I will quote the writer who has given me more pleasure – “aesthetic bliss” he called it – than any other and whose birthday we observed earlier this week: “One is always at home in one’s past.” That might serve as a gloss on his autobiography, Speak, Memory, in which he writes at the end of Chapter III:
“I see again
my schoolroom in Vyra, the blue roses of the wallpaper, the open window. Its
reflection fills the oval mirror above the leathern couch where my uncle sits,
gloating over a tattered book. A sense of security, of well-being, of summery
warmth pervades my memory.
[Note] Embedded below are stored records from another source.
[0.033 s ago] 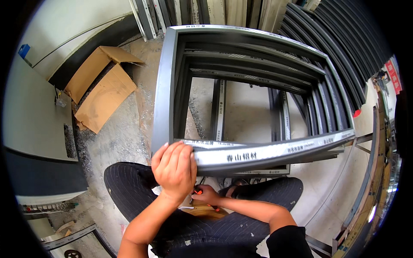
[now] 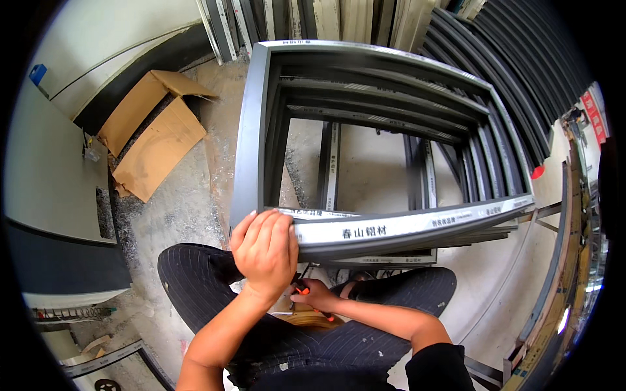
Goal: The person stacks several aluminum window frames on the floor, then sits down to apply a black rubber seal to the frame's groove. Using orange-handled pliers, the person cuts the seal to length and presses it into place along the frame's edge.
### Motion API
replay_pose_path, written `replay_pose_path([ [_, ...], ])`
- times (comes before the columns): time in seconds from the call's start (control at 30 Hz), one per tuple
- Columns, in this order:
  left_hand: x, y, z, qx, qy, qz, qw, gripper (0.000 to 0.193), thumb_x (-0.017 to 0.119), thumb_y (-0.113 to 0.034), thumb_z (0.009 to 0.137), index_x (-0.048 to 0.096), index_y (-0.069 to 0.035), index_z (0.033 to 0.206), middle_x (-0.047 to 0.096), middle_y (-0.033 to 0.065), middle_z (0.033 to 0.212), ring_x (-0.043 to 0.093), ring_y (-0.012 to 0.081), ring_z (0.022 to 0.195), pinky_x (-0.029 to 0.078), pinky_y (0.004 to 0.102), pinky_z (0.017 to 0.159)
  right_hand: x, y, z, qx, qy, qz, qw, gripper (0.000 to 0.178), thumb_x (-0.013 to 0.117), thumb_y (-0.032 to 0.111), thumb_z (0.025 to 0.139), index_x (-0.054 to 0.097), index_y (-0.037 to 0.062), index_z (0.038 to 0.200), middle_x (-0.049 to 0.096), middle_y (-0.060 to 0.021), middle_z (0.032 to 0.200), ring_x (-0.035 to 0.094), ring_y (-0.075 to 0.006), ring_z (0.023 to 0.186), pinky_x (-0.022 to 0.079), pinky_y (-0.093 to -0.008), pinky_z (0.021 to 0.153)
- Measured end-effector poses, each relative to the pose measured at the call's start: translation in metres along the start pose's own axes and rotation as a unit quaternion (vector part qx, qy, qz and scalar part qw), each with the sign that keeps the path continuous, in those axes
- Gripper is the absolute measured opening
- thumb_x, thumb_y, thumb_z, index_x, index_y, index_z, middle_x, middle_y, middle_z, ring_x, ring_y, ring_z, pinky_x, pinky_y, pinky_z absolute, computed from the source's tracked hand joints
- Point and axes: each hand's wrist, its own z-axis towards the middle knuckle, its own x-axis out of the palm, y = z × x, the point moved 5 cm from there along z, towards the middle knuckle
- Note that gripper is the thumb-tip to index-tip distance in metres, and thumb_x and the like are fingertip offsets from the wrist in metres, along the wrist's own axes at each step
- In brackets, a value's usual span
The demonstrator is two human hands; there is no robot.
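A stack of grey rectangular metal frames [image 2: 246,137] with printed white film on their sides stands in front of me. My left hand [image 2: 266,254] is closed over the near left corner of the top frame, fingers wrapped across its edge. Below that edge, between my knees, my right hand [image 2: 319,296] is closed around a black-and-orange hand tool [image 2: 301,290]. The near side of the frame partly covers the tool's upper end, and its exact kind does not show.
An opened cardboard box [image 2: 160,146] lies on the dusty floor at the left, beside a grey cabinet [image 2: 62,176]. Long dark profiles [image 2: 521,72] are stacked at the far right. More profiles [image 2: 306,19] stand along the back. A tan round seat [image 2: 310,319] shows beneath me.
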Motion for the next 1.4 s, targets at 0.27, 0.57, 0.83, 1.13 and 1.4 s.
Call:
replay_pose_path([
  [0.27, -0.022, -0.01, -0.014, 0.016, 0.014, -0.041, 0.999, 0.013, 0.06, -0.007, 0.086, 0.062, -0.004, 0.098, 0.067, 0.0099, 0.094, 0.063, 0.0256, 0.095, 0.04, 0.04, 0.098, -0.038, 0.199, -0.108, -0.034, -0.055, 0.218, 0.974, 0.023, 0.071, 0.006, 0.081, 0.058, 0.0046, 0.1, 0.06, -0.0029, 0.091, 0.059, -0.01, 0.076, 0.049, -0.023, 0.063],
  [0.57, -0.079, -0.046, -0.058, 0.011, 0.097, -0.309, 0.946, 0.028, 0.058, -0.004, 0.089, 0.059, 0.001, 0.116, 0.063, 0.0175, 0.115, 0.058, 0.0336, 0.113, 0.043, 0.0405, 0.097, -0.031, 0.283, -0.138, -0.048, -0.069, 0.222, 0.971, 0.026, 0.07, 0.003, 0.075, 0.056, 0.0019, 0.097, 0.062, -0.0095, 0.087, 0.06, -0.0185, 0.079, 0.049, -0.0308, 0.076],
  [0.83, -0.099, 0.003, -0.059, -0.108, 0.158, -0.373, 0.908, 0.011, 0.064, -0.011, 0.089, 0.062, -0.001, 0.092, 0.057, 0.0112, 0.078, 0.057, 0.0274, 0.072, 0.045, 0.0354, 0.066, -0.029, 0.288, -0.133, 0.066, -0.003, -0.048, 0.997, 0.044, 0.072, 0.018, 0.082, 0.059, 0.0063, 0.122, 0.061, 0.0002, 0.09, 0.058, -0.0093, 0.078, 0.048, -0.026, 0.071],
  [1.13, -0.088, 0.034, -0.131, -0.144, 0.374, -0.424, 0.812, 0.022, 0.061, -0.021, 0.093, 0.066, 0.0, 0.099, 0.066, 0.0096, 0.089, 0.064, 0.0211, 0.085, 0.05, 0.0339, 0.076, -0.082, 0.322, -0.188, -0.2, -0.419, -0.61, 0.642, 0.031, 0.069, 0.0, 0.064, 0.059, 0.0016, 0.093, 0.062, -0.0149, 0.087, 0.06, -0.0372, 0.081, 0.047, -0.0432, 0.074],
  [1.4, -0.061, -0.058, -0.091, -0.149, 0.445, -0.659, 0.588, 0.04, 0.042, -0.031, 0.104, 0.052, 0.0, 0.127, 0.063, 0.0129, 0.113, 0.059, 0.0211, 0.109, 0.044, 0.0331, 0.096, -0.028, 0.337, -0.153, -0.473, -0.265, -0.632, 0.554, 0.018, 0.065, 0.009, 0.075, 0.06, 0.0073, 0.093, 0.067, -0.0077, 0.097, 0.063, -0.0216, 0.079, 0.048, -0.0347, 0.069],
])
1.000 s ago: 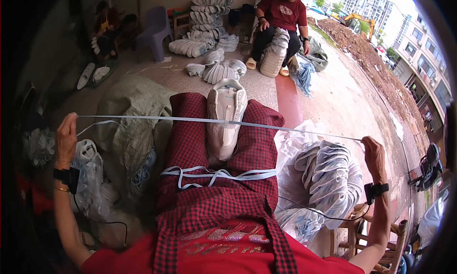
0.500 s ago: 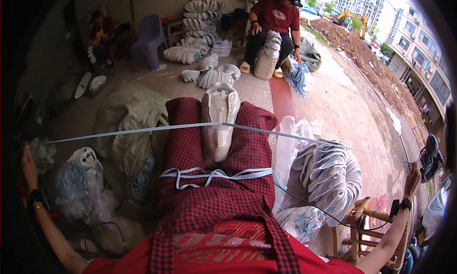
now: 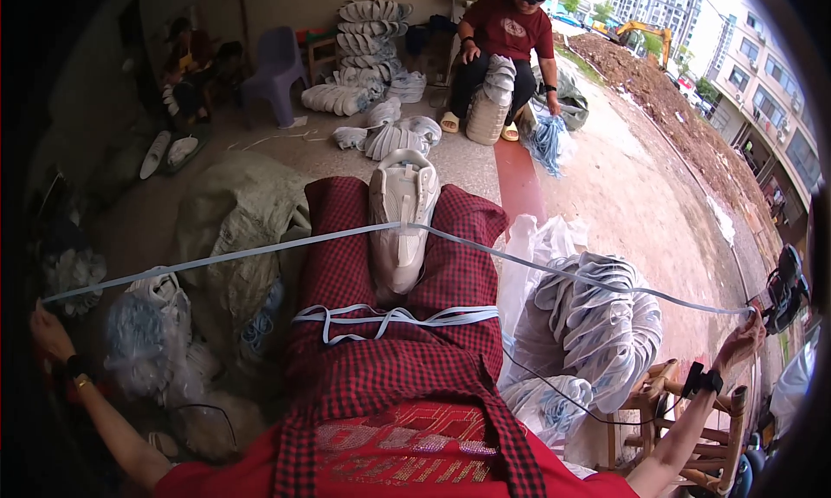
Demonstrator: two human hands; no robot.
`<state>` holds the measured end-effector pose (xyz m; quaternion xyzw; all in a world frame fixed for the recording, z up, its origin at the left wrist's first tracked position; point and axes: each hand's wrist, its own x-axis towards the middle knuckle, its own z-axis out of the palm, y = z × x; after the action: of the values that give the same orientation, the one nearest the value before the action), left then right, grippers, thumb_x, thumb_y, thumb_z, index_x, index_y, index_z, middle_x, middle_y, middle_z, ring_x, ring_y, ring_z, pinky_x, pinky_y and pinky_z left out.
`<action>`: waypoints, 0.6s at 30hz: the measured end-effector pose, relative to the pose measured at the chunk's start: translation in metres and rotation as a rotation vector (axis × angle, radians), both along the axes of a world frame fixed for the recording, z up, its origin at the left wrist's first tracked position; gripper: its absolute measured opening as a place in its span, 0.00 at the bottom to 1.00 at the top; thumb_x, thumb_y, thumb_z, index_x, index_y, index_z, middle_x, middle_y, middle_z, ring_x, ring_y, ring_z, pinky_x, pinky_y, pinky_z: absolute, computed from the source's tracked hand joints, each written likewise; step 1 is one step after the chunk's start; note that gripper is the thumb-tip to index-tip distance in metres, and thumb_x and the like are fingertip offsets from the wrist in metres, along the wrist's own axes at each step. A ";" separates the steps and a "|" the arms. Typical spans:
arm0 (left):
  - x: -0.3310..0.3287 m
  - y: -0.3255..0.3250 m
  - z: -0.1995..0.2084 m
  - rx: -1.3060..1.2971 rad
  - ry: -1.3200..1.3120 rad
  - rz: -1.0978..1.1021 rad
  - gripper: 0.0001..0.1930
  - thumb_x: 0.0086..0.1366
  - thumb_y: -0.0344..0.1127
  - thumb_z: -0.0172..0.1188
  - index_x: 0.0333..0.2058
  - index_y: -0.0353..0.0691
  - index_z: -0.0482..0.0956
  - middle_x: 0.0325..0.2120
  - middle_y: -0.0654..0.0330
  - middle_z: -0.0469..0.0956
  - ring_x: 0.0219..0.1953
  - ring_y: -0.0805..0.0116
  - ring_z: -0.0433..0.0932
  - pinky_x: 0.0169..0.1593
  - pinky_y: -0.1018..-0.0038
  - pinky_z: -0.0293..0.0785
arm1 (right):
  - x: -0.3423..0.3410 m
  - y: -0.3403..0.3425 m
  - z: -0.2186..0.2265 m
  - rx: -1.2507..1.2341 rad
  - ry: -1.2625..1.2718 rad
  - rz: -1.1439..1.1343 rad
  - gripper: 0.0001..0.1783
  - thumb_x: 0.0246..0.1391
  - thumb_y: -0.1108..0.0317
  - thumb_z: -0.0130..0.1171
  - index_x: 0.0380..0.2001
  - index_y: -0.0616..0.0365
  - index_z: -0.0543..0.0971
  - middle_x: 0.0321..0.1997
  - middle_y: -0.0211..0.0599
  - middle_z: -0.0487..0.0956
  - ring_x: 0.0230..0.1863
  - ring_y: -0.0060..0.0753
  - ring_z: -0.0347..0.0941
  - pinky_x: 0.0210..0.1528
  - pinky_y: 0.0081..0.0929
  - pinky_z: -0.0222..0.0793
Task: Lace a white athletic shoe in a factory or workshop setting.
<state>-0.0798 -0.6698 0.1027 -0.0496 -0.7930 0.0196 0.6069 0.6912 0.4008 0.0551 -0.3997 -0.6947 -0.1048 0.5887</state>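
Note:
A cream-coloured sneaker [image 3: 403, 260] stands between my knees, toe towards me. A flat pale blue shoelace [image 3: 234, 254] passes through the front of its lacing, with one half stretched out to each side. At the far left, my left hand [image 3: 52, 332] pinches one end, and that half runs straight. On the far right, my right hand [image 3: 743, 338] is closed on the other end, whose half sags slightly. More light blue laces [image 3: 407, 314] lie across my lap on a red-and-black checked apron [image 3: 389, 368].
Bundled white shoe uppers [image 3: 602, 325] lie to my right beside a wooden stool [image 3: 684, 420]. A bagged bundle of laces and uppers [image 3: 151, 325] and a green sack [image 3: 242, 212] are at my left. Ahead sits a person [image 3: 511, 39], near stacked uppers [image 3: 372, 44] and a purple chair [image 3: 275, 74].
My left hand has moved down and slightly outward with its lace end. My right hand is a little lower, and the right half of the lace has gone from taut to slightly slack.

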 end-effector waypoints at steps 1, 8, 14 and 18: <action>-0.006 0.100 -0.024 0.168 0.019 -0.077 0.15 0.72 0.37 0.52 0.53 0.43 0.80 0.48 0.49 0.80 0.49 0.52 0.79 0.53 0.64 0.74 | -0.020 -0.018 0.025 0.048 0.033 0.039 0.14 0.65 0.70 0.53 0.51 0.62 0.79 0.46 0.40 0.83 0.45 0.37 0.79 0.44 0.30 0.73; 0.012 0.366 -0.028 0.976 -0.237 -1.100 0.15 0.70 0.36 0.61 0.48 0.31 0.81 0.37 0.58 0.83 0.39 0.74 0.82 0.39 0.81 0.77 | -0.309 -0.082 -0.073 -0.523 0.302 0.928 0.13 0.65 0.67 0.57 0.47 0.65 0.79 0.40 0.34 0.82 0.40 0.24 0.78 0.38 0.17 0.70; 0.083 0.585 -0.074 0.879 -0.985 -1.644 0.10 0.68 0.31 0.61 0.43 0.31 0.82 0.33 0.58 0.84 0.35 0.72 0.84 0.37 0.80 0.80 | -0.492 -0.187 -0.070 -0.676 -0.120 1.355 0.02 0.55 0.77 0.61 0.32 0.63 0.80 0.30 0.29 0.81 0.31 0.16 0.74 0.36 0.19 0.70; 0.107 0.647 -0.131 0.785 -1.220 -1.702 0.08 0.67 0.30 0.62 0.42 0.33 0.81 0.32 0.58 0.84 0.36 0.75 0.82 0.39 0.79 0.80 | -0.513 -0.212 -0.079 -0.730 -0.395 1.305 0.04 0.47 0.78 0.60 0.30 0.62 0.79 0.22 0.27 0.74 0.24 0.16 0.68 0.28 0.19 0.66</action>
<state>0.0275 -0.0223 -0.0284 -0.3826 -0.6167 -0.6814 -0.0949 0.1783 0.1892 -0.0242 -0.0519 -0.8724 0.4297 0.2273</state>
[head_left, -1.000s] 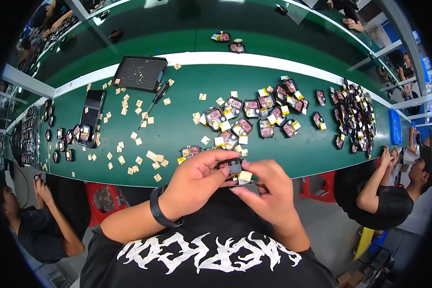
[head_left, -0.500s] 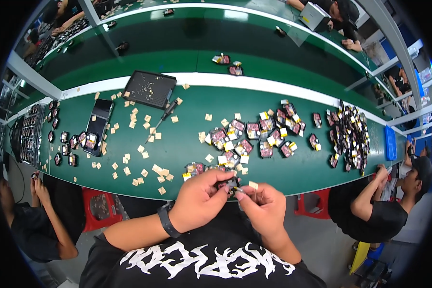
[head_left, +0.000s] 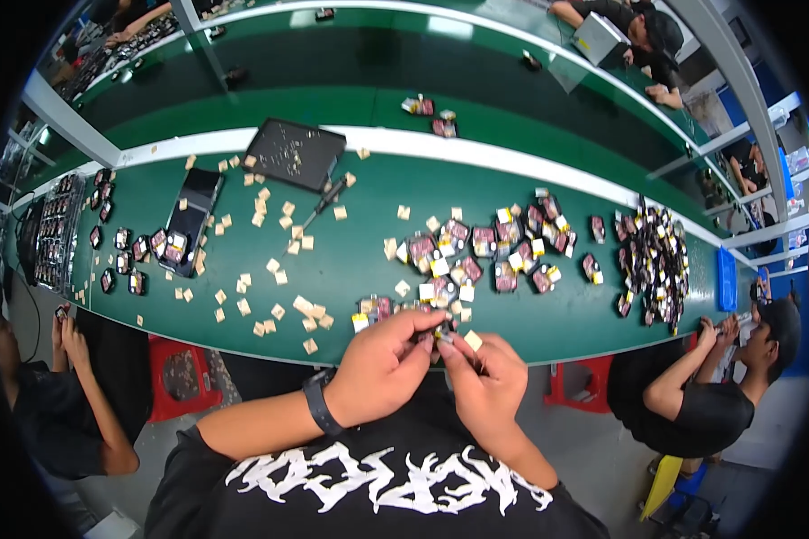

That robust reality makes a ghost of the present.
The mirror brims with brightness; a bumblebee has entered the room and bumps
against the ceiling. Everything is as it should be, nothing will ever change,
nobody will ever die.”
“One is
always at home in one’s past” is taken from an interview Nabokov gave The Observer in 1976, a year before his
death. But it also appears, with the identical wording, in Chapter V of Speak, Memory. Vyra was Nabokov’s family
estate, fifty miles south of St. Petersburg, soon to be seized and looted by
the Bolsheviks. We needn’t be Russian aristocrats to appreciate the poignance
of Nabokov’s memory. In the same interview, Nabokov is asked, “Does this
suggest you dislike facing the future or contemplating the present?” He
answers:
“What we
perceive as the present is the bright crest of an evergrowing past and what we
call the future is a looming abstraction ever coming into concrete appearance.
I love and revere the present. As to the past, my dealings with it are more
complex, ranging as they do from delicious gropings to blind angry fumblings.”
[The Nabokov interview is collected in Think, Write, Speak: Uncollected Essays, Reviews, Interviews, and Letters to the Editor (eds. Brian Boyd and Anastasia Tolstoy, 2019.)]
1 comment:
That passage from Speak, Memory makes me think of another passage, one of the most beautiful and moving things I've ever read - the ending of Laura Ingalls Wilder's Little House in the Big Woods:
But Laura lay awake a little while, listening to Pa's fiddle softly playing and to the lonely sound of the wind in the Big Woods. She looked at Pa sitting on the bench by the hearth, the fire-light gleaming on his brown hair and beard and glistening on the honey-brown fiddle. She looked at Ma, gently rocking and knitting.
She thought to herself, "This is now."
She was glad that the cosy house, and Pa and Ma and the fire-light and the music, were now. They could not be forgotten, she thought, because now is now. It can never be a long time ago.